Hosts represent the target systems where agents execute tasks. Each host defines the network location and connection details for a machine in your infrastructure, enabling agents to operate through local CLI execution or remote connections.

What is a Host?

A host is a registered target system that agents can operate on. Hosts provide network addressing through IP addresses, connection methods via SSH or WinRM protocols, organizational context for grouping and management, and discovery metadata for filtering and targeting.

Host Configuration

Host Configuration

Network Addressing

Each host requires at least one IP address: Public IP: The externally accessible IP address. Used when connecting from the agent swarm to cloud instances, accessing systems across different networks, or operating on internet-facing infrastructure. Private IP: The internal network IP address. Used when operating within the same network or VPC, accessing systems behind firewalls or NAT, or connecting through VPN or private network tunnels. At least one IP address is mandatory. Providing both creates a fallback strategy if one isn’t valid when an agent attempts to execute a task.

Connection Protocols

SSH (Linux/Unix): Standard protocol for Linux, Unix, and macOS systems. Requires SSH credentials (username + password or key-based authentication), uses default port 22, and is used for most infrastructure operations. WinRM (Windows): Windows Remote Management protocol for Windows systems. Requires Windows credentials, supports both HTTP and HTTPS connections, and enables PowerShell remote execution.
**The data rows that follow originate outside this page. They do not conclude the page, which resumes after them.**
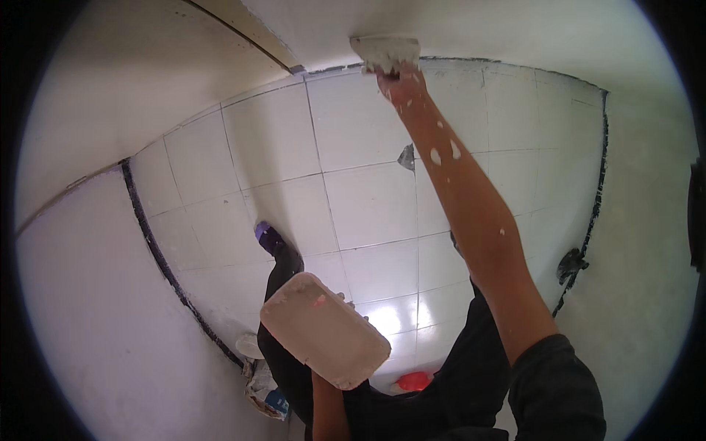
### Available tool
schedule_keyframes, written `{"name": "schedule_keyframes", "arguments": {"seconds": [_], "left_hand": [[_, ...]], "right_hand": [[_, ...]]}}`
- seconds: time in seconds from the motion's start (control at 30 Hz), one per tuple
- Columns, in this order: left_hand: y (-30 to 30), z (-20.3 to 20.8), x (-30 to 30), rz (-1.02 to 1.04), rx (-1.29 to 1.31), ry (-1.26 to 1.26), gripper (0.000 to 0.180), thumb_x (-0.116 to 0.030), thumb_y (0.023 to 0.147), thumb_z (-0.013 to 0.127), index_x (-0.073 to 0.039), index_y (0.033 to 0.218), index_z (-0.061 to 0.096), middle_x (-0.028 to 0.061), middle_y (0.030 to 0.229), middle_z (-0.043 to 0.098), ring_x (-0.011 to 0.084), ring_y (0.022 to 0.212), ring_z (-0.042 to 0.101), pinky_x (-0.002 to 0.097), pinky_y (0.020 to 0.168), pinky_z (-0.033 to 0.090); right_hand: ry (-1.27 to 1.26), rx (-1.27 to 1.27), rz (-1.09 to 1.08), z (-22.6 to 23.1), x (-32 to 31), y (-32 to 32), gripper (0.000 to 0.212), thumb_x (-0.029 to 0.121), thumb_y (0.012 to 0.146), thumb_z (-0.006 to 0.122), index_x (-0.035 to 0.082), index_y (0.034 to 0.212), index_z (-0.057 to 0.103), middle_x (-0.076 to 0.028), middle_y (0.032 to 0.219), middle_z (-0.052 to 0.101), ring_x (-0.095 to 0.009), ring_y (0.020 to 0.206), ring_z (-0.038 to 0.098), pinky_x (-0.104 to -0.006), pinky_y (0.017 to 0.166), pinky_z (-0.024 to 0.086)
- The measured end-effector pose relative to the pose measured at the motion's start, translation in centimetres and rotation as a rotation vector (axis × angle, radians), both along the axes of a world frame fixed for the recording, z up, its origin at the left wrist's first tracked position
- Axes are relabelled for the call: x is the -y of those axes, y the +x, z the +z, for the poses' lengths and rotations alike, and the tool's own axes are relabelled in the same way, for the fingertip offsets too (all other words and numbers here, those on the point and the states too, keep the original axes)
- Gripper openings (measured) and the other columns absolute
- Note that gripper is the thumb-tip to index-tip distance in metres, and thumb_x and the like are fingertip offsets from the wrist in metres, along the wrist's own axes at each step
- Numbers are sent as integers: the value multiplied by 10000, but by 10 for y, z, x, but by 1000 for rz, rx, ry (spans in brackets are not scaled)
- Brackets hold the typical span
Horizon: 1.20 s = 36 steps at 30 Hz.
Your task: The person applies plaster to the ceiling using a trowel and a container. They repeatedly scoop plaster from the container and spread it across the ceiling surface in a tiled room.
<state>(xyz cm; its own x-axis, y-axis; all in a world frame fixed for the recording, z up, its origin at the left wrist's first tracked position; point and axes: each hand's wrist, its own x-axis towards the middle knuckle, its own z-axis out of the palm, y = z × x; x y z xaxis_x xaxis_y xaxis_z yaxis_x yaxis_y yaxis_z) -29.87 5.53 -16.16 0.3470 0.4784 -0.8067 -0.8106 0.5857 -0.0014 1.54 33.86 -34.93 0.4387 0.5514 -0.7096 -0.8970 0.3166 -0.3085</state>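
Note:
My right hand [401, 82] is closed around the handle of a wide putty knife [385, 53]. Its blade, caked with whitish putty, lies against the far wall just above the floor line. White splashes dot my right forearm. Close to my body, my left hand [347, 300] grips a rectangular, round-cornered plastering board [326, 332] from beneath. Only fingertips show at the board's right edge; the rest of that hand is hidden. The pale face of the board is smeared, with a small reddish mark near its far end.
White floor tiles [371, 198] stretch between the walls, edged by dark strips [151, 239]. A grey patch [406, 157] marks one tile. A dark crumpled thing [571, 265] lies by the right wall. Plastic bags [263, 386] sit lower left, and a red object [414, 381] between my legs.

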Motion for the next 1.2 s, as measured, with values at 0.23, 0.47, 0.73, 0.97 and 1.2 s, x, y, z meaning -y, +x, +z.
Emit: {"name": "schedule_keyframes", "arguments": {"seconds": [0.23, 0.47, 0.73, 0.97, 1.2], "left_hand": [[-16, 42, 13, -13, -177, 162, 580, -491, 803, 380, -101, 1227, 311, 103, 1182, 408, 271, 1061, 415, 504, 918, 296], [-39, 152, 10, -25, -222, 330, 586, -502, 793, 401, -118, 1228, 320, 91, 1193, 410, 284, 1054, 429, 488, 901, 332], [-45, 237, -6, 24, -249, 474, 594, -511, 782, 420, -130, 1228, 327, 81, 1202, 409, 297, 1058, 432, 483, 890, 354], [-38, 258, -20, 67, -232, 581, 600, -516, 777, 422, -134, 1230, 325, 77, 1207, 405, 301, 1071, 420, 485, 891, 349], [-71, 235, 14, -5, -183, 460, 607, -525, 781, 396, -134, 1238, 310, 75, 1215, 393, 295, 1082, 401, 479, 902, 330]], "right_hand": [[-73, -100, -20, 127, 11, -10, 239, 142, 859, 369, 90, 1084, 433, -103, 1078, 478, -253, 1001, 462, -403, 782, 429], [15, 458, 48, 360, -10, -5, 166, 96, 846, 369, 47, 976, 458, -101, 957, 502, -221, 813, 516, -354, 604, 457], [190, 129, 9, 641, 4, -19, 132, 124, 831, 426, 29, 904, 481, -90, 810, 517, -218, 717, 514, -356, 588, 469], [227, 849, 25, 587, 86, -1, 182, 95, 804, 435, 37, 971, 479, -91, 789, 531, -232, 628, 526, -336, 541, 454], [-951, 1688, -138, 451, -33, -38, 405, 73, 762, 441, 7, 1160, 417, -192, 952, 532, -326, 821, 529, -440, 665, 421]]}}
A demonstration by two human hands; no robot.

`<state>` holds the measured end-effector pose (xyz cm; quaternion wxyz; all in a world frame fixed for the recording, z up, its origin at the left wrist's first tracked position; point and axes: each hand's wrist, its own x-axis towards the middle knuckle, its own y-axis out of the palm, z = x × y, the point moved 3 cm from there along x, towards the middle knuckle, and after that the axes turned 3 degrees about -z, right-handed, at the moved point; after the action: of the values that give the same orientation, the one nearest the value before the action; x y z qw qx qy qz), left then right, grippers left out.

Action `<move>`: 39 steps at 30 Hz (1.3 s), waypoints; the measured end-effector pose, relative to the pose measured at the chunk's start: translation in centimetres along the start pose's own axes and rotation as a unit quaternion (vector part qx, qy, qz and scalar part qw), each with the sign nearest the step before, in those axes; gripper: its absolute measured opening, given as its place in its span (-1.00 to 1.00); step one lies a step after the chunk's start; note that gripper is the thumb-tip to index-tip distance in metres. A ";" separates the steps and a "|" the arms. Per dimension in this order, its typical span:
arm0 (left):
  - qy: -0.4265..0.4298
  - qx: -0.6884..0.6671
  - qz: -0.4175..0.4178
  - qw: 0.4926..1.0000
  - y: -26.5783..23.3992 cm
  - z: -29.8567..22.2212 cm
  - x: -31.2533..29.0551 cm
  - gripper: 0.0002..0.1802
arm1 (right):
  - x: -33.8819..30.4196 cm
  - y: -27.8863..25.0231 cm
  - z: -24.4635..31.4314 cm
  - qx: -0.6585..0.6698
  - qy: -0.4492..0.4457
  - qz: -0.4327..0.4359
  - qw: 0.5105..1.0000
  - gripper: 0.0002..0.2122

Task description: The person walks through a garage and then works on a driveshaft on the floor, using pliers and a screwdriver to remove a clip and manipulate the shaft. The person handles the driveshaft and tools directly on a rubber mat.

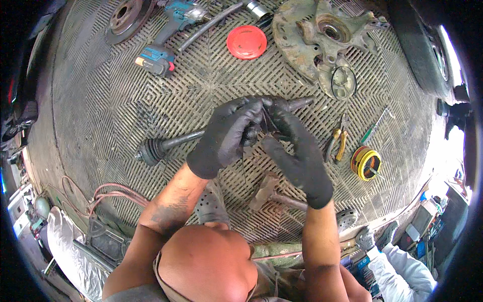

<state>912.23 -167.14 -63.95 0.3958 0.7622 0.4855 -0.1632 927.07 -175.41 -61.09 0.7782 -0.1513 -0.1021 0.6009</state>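
A drive axle [183, 138] lies slantwise on the floor mat, its ribbed rubber boot [153, 151] at the left and a splined end [301, 103] showing at the right. Over its right part both black-gloved hands come together. My left hand [229, 128] is closed, pinching a thin dark strip [268, 120] between thumb and fingers; a fine tail hangs below it. My right hand [297, 151] curls its fingers around the strip's other side, its thumb lower down. The gloves hide much of the strip and the axle's right joint.
Beyond the hands lie a blue cordless impact wrench [173, 25], a red round lid [246, 42] and a steering knuckle with brake shield [332, 30]. Pliers [336, 138], a green-handled screwdriver [375, 126] and a yellow-rimmed tin [366, 163] sit rightward. A hammer [264, 191] lies close by.
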 end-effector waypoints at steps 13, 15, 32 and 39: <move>0.318 0.621 0.138 0.703 -2.3 -3.0 12.7 -0.61 | 3.9 -4.9 -10.7 -0.446 0.088 -0.102 0.885 -0.77; 0.325 0.643 0.130 0.681 -1.7 -2.2 14.7 -0.61 | 4.3 -5.3 -11.7 -0.455 0.119 -0.114 0.875 -0.74; 0.176 0.683 0.146 0.693 -2.4 -0.8 15.8 -0.67 | 1.6 -4.4 -14.3 -0.390 0.126 -0.105 0.906 -0.82; 0.184 0.612 0.020 0.769 -5.7 -1.9 7.7 -0.31 | 0.9 -4.7 -14.9 -0.303 0.144 -0.154 0.929 -0.81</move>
<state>910.71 -159.74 -70.16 -0.2483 0.8682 0.3303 -0.2748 936.60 -177.27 -73.33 0.7848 -0.4474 -0.1881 0.3853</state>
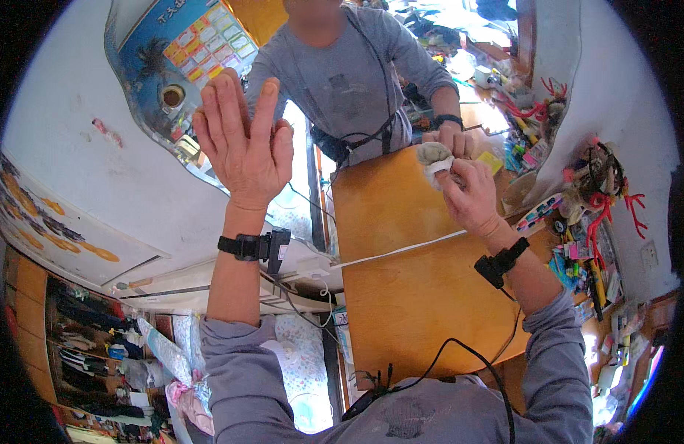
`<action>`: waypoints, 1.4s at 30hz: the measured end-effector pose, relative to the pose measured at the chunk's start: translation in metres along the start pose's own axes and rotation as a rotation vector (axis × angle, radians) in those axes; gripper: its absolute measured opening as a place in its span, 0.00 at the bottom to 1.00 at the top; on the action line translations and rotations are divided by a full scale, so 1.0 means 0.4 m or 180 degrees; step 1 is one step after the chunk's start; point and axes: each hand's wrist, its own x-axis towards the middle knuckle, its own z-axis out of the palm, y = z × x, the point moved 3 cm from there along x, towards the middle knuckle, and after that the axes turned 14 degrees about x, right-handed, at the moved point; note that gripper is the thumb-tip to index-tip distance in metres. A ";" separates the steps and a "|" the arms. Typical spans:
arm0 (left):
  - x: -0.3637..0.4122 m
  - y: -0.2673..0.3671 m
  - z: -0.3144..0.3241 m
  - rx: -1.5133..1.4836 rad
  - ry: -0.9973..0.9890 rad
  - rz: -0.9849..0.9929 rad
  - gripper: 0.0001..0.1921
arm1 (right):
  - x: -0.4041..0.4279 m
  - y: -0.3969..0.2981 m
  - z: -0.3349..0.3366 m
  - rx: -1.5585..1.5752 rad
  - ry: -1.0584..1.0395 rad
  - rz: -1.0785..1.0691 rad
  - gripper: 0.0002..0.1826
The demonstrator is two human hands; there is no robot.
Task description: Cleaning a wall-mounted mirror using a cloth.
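Observation:
A large mirror (386, 194) stands upright before me and reflects my torso, arms and the wooden surface. My left hand (245, 139) is raised at its glass on the left, palm away from me, fingers spread, with nothing in it. My right hand (469, 194) pinches a crumpled pale cloth (433, 161) against the mirror, to the right of the reflected torso. Part of the cloth is hidden behind my fingers. Each wrist wears a black strap with a small device.
A wooden tabletop (431, 305) lies below, with a black cable near my chest. Pens and small items (575, 261) crowd the right, beside red antler-like decorations (600, 208). A white appliance with a floral pattern (59, 222) and clothes shelves (92, 355) are at left.

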 end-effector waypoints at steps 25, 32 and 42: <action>0.002 -0.004 -0.001 0.0082 0.0046 0.0104 0.28 | -0.060 -0.031 0.032 0.0257 -0.0297 0.0680 0.25; 0.006 0.005 -0.007 0.0059 0.0050 -0.0029 0.26 | -0.152 -0.020 0.056 0.0187 -0.0529 0.0635 0.25; 0.004 -0.002 -0.003 0.0061 0.0073 -0.0006 0.27 | -0.316 0.049 0.062 0.0482 -0.0661 0.1499 0.28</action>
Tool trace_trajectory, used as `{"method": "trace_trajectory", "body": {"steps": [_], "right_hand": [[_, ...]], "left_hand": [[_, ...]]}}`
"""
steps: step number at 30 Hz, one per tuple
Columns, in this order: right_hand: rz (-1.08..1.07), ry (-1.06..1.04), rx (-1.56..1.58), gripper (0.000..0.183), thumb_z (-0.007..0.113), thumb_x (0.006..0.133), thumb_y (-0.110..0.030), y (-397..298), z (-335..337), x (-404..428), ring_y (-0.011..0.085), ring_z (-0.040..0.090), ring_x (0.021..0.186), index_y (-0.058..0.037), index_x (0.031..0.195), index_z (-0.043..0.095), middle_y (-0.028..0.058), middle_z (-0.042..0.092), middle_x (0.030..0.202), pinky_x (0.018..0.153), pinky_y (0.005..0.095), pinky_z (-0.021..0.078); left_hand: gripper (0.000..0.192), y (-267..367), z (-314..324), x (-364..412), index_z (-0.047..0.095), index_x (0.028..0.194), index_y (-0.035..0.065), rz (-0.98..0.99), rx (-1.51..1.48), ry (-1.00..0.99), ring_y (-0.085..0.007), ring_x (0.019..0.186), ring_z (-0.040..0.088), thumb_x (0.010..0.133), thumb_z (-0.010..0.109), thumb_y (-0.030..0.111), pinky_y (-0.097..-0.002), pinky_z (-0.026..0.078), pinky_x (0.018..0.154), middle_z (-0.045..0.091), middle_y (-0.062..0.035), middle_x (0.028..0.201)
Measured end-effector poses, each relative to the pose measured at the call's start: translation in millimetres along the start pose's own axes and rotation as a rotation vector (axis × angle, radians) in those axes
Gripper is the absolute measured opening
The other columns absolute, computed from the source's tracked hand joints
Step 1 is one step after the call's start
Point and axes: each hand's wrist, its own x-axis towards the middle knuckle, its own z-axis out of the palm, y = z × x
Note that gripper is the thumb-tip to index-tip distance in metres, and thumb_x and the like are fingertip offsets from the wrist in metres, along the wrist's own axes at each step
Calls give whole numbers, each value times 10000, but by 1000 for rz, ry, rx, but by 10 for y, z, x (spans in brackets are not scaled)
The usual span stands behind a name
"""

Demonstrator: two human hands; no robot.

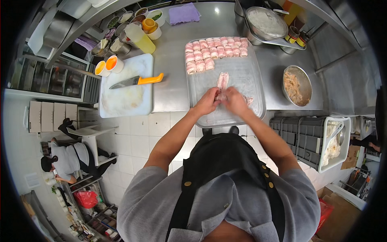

When using local CLI execution mode, no remote protocol is needed—the agent operates directly on the machine where the CLI is installed.

Naming and Identification

Host Name: The primary identifier for the host, typically matching the machine’s hostname or a descriptive name. Examples: prod-web-01, staging-db-primary, dev-workstation Additional Names (Tags): Optional supplementary identifiers for flexible filtering and grouping. Tag hosts by role (e.g., webserver, database), environment (e.g., production, staging), function (e.g., api-backend, worker-node), or region (e.g., us-east, tokyo-dc). Multiple additional names enable multi-dimensional organization and easy host discovery when assigning tasks to agents.

Host Management

Creating and Editing Hosts

Accounts UI:
  1. Go to AccountsHosts Card (left)
  2. Click + Create Host (or right-click to edit existing hosts)
  3. Configure host name, public and/or private IP, connection protocol, and additional names/tags
Hosts are always scoped to your current organization. CLI (Automatic): When creating an agent via CLI on a machine, the host is automatically registered in 2501. Network details are detected and recorded, and the host appears in Accounts under the appropriate organization based on the API key’s organization scope. Host details can be updated later through the Accounts UI. This automatic registration simplifies local deployment—just initialize an agent, and the host is tracked without manual configuration. Create Host

Subnet Grouping

The Accounts interface organizes hosts by subnet for better visibility and management. Hosts are automatically grouped using the first three octets of their IP addresses (e.g., 192.168.1.x). This enables quick identification of hosts within the same network segment, visual topology understanding, easier management of network-scoped operations, and identification of network configuration issues.

Connection Priority

When both public and private IPs are configured, agents determine which to use based on network accessibility, execution mode (local uses localhost, swarm evaluates network routes), performance (private IPs often provide lower latency), and security (private networks may be preferred for sensitive operations). The agent automatically selects the appropriate IP address without manual intervention.

Integration with Agents

Credential Assignment

Agents must have appropriate credentials assigned to access hosts: SSH username, password, or keys for Linux/Unix hosts, WinRM credentials for Windows hosts, and host addresses for network connectivity.

Execution Context

When executing tasks, local mode operates on the host where CLI is installed (localhost), while remote mode uses host IP and protocol to establish connection and execute commands.

Troubleshooting

Connection Failures: Verify IP address accessibility from agent execution location (local machine or swarm). Check firewall rules allow SSH (port 22) or WinRM (ports 5985/5986). Validate credentials are correctly assigned to the agent. Test manual connection using the same credentials and protocol. Host Not Appearing in Accounts: Verify API key organization scope matches expected organization. Check that CLI initialization completed successfully. Confirm network connectivity allowed registration. Review organization permissions. Incorrect Subnet Grouping: Verify IP address format and accuracy. Update host details if IP addresses have changed. Check for VPN or proxy interference in IP detection. Agent Can’t Reach Host: Confirm both public and private IPs if operating across networks. Verify routing between agent execution environment and target host. Test connectivity using ping or direct SSH/WinRM attempts. Review network security groups or firewall rules. For detailed credential configuration, see Credentials. For agent execution modes, see Agents.